Our BMD analysis of these data provides a different perspective of the relationship we observed between lead exposure and blood pressure increase. In terms of estimated maternal blood lead levels from cord blood levels (calculated as described above), we found a BMDL of roughly 1.4 μg/dL venous blood lead for all blood pressure outcomes. The BMDL, again, is an exposure level that, with 95% confidence, corresponds to the prespecified response (1 SD of blood pressure) (Sand et al. 2008
). Although BMD analysis is frequently used in the process of creating regulatory exposure standards, our use of it here should not be interpreted in a regulatory context, but rather as a description of an exposure level in this study where we observed measurable effects.

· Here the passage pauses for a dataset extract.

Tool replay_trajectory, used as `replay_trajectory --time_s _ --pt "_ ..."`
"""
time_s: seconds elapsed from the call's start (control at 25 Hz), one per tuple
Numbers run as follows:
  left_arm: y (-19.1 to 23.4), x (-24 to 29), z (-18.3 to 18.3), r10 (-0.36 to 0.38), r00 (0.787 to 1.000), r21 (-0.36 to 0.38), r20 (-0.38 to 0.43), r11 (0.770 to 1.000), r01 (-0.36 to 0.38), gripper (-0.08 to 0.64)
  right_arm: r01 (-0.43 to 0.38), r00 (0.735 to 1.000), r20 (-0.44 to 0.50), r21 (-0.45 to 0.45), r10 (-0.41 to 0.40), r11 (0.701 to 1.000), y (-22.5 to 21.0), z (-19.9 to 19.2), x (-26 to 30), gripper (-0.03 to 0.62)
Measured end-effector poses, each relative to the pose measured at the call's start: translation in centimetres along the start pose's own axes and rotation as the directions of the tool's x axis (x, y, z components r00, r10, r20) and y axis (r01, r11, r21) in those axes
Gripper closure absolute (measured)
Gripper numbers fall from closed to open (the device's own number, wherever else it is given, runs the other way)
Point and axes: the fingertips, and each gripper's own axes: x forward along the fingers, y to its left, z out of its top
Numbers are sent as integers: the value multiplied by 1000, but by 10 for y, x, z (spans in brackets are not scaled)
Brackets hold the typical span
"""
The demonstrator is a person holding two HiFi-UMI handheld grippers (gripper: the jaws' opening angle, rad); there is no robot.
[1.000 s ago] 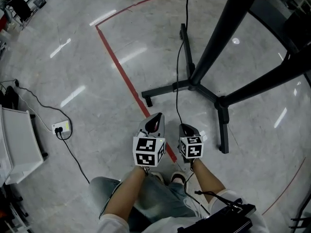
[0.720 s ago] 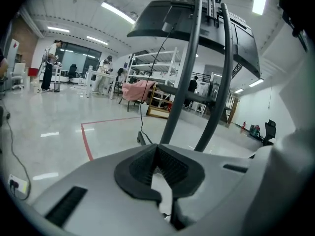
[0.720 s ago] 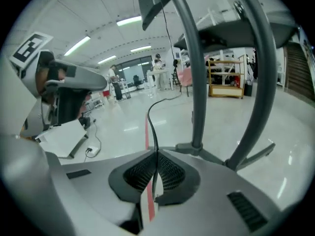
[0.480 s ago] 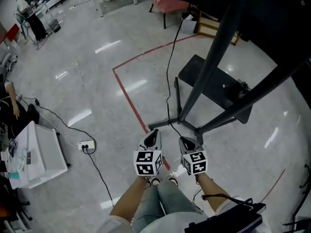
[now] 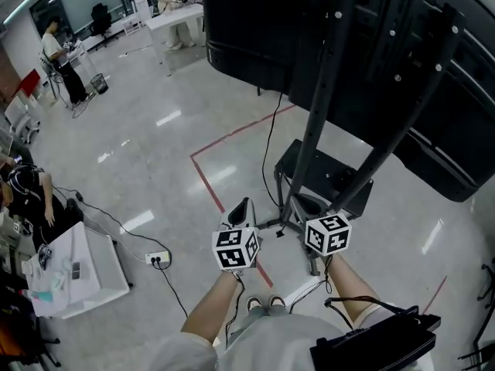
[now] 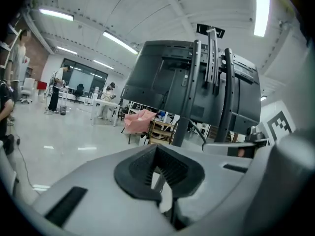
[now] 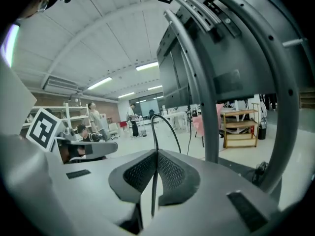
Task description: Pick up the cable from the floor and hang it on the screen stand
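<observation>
A thin black cable (image 5: 266, 157) drops from behind the big dark screen (image 5: 309, 37) and runs down beside the stand's black poles (image 5: 319, 122). My right gripper (image 5: 304, 209) is close to the stand's lower part and is shut on this cable. In the right gripper view the cable (image 7: 155, 132) passes between the closed pads, arcs up, then falls away to the right; the right gripper (image 7: 157, 154) faces the stand's grey uprights (image 7: 199, 82). My left gripper (image 5: 242, 211) is level with it on the left. In the left gripper view the left gripper (image 6: 156, 156) is shut on nothing.
The stand's black base plate (image 5: 325, 176) and its legs lie just ahead. Red floor tape (image 5: 213, 184) runs by the left gripper. A white cart (image 5: 77, 273) and a power strip (image 5: 157, 260) with its lead sit at the left. People work at desks far left (image 5: 58, 52).
The head view has tilted up, so the screen now fills the top. Both grippers have risen from near the floor, and the right one has moved right, closer to the stand, cable still held.
</observation>
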Motion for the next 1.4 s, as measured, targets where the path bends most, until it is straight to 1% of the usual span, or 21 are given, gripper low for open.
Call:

No threshold effect of lead has been identified. Action levels for lead are based in part on our ability to create and invest in effective interventions for lead exposure, while recognizing that the goal is to reduce exposures to the greatest extent possible (Bernard 2003
). There is initial evidence that calcium supplementation may be related to lower blood lead levels in pregnancy by reducing the release of lead from bone lead stores (Ettinger et al. 2009
), although this needs replication. Better still would be primary prevention, or preventing lead exposure in the first place; this could occur, for example, by limiting the amount of lead released to the environment by implementing safer work practices (U.S. EPA 2010
In this work, we show that the previously established association of blood lead levels with elevations in blood pressure can be replicated among pregnant women at the time of labor and delivery, extending previous findings to even lower lead exposure levels. Because even small reductions in population blood pressure could result in substantial public health benefits (Whelton et al. 2002
), this work suggests that continued reductions in lead exposure remain an important public health goal.